Tuesday, 16 May 2017

Direct-to-Implant Breast Reconstruction without the Use of an Acellular Dermal Matrix Is Cost Effective and Oncologically Safe

Direct-to-Implant Breast Reconstruction without the Use of an Acellular Dermal Matrix Is Cost Effective and Oncologically Safe

Serrurie,L.C et al
Plastic and Reconstructive Surgery: April 2017 - Volume 139 - Issue 4 - p 809–817

Background: Direct-to-implant breast reconstruction is a predictable, reliable, and cost-effective reconstruction. Most units performing direct-to-implant reconstructions recommend the use of an acellular dermal matrix or a mesh to reinforce the lower pole of the breast reconstruction. 
Methods: Two hundred seventy-two consecutive patients with 488 immediate direct-to-implant breast reconstructions performed in a 34-month period are included in this group. Mean follow-up of this group is 35 months. 
Results: Four hundred eight reconstructions were performed through a lazy-S mastectomy, and 80 were performed through a Wise pattern mastectomy. Two local recurrences occurred.

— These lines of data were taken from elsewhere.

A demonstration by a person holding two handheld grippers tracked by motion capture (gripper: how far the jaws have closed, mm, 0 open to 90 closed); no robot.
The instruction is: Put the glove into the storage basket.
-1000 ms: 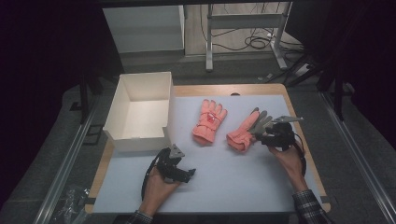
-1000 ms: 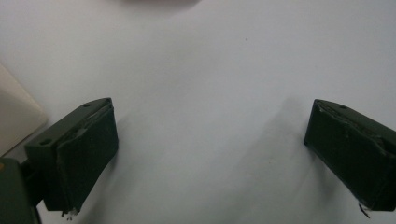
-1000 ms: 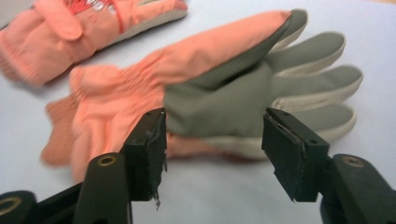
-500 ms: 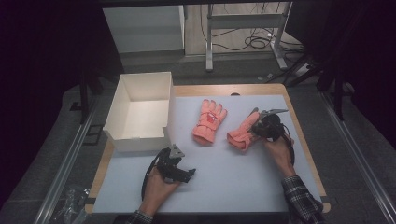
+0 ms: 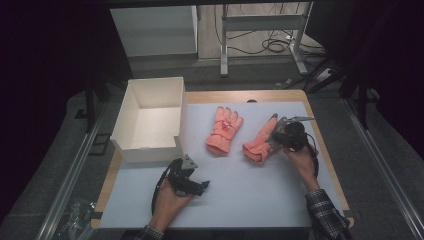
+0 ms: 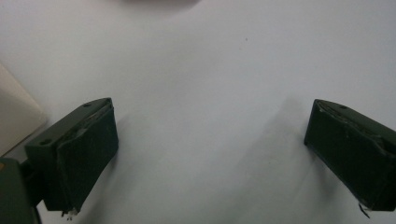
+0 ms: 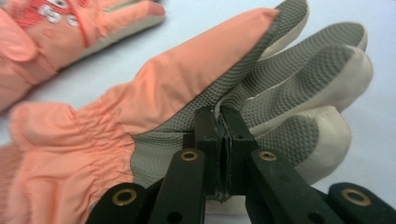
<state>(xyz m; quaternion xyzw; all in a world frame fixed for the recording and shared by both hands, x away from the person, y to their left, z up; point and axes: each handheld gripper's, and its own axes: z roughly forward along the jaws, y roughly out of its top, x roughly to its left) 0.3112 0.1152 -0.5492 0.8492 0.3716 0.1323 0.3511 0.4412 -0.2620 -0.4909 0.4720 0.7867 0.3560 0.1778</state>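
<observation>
A wooden table under a pale sheet stands on grey floor. Beyond the table, a white cabinet stands beside metal frame legs and tangled cables. Darkness flanks the table.

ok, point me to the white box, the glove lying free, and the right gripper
white box (image 5: 131, 112), high view, left wall.
free glove (image 5: 223, 130), high view, back of the hand.
right gripper (image 7: 222, 140), right gripper view, between the tips pinching the other glove's palm.

Dim room, dark edges — overhead light brightens the pale blue rectangular table mat. Close views are soft, slightly blurred — faint shadows beside black jaws.
</observation>
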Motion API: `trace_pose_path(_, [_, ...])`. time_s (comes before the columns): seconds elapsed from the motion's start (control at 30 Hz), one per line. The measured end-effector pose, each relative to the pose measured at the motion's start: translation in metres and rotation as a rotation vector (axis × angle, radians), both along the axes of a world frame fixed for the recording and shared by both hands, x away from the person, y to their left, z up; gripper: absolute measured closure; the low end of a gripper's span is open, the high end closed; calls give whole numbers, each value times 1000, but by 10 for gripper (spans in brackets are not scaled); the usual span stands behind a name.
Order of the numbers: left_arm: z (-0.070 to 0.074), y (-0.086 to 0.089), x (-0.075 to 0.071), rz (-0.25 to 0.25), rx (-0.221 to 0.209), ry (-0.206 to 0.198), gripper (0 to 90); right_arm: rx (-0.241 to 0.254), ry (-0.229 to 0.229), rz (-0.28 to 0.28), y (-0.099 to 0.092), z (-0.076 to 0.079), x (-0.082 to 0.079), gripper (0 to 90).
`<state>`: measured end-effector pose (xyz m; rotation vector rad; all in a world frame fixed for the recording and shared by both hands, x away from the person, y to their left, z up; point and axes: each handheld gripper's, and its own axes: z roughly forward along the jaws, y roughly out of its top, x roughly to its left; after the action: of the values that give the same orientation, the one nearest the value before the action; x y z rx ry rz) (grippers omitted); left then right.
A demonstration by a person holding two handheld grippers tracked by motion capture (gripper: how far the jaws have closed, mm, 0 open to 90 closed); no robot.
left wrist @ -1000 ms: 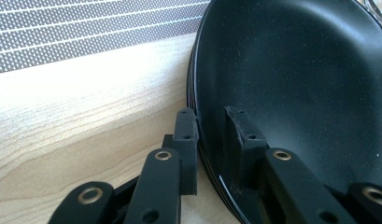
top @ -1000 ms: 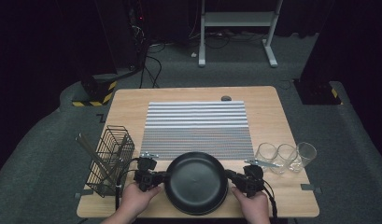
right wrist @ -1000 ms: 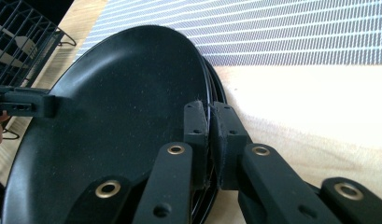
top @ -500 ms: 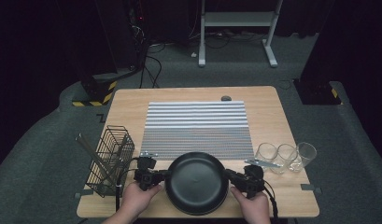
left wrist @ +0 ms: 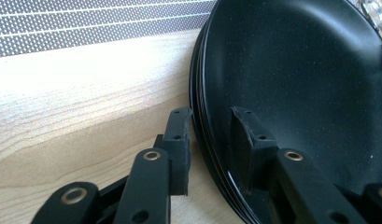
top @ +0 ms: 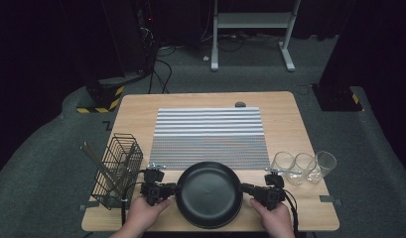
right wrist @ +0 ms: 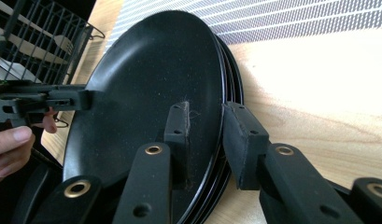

Minor complications accounted for 5.5 percent (n = 27): seromas, 3.4 percent (n = 17); wound healing problems, 0.6 percent (n = 3); and grade 2 capsular contracture, 1.4 percent (n = 7). Major complications accounted for 4.3 percent (n = 21): infection, 0.8 percent (n = 4); prosthetic loss, 0.4 percent (n = 2); hematoma, 0.4 percent (n = 2); and wounds requiring d√©bridement, 2 percent (n = 10). The additional cost of acellular dermal matrix is dependent on manufacturer and size, but increases the cost of the procedure by 35.5 to 47.7 percent. 
Conclusions: This reconstruction method compares very favorably with published data from other units as far as early and late complications and cosmetic outcome are concerned. It has a complication rate similar to that of reconstructions using an acellular dermal matrix and is more cost effective.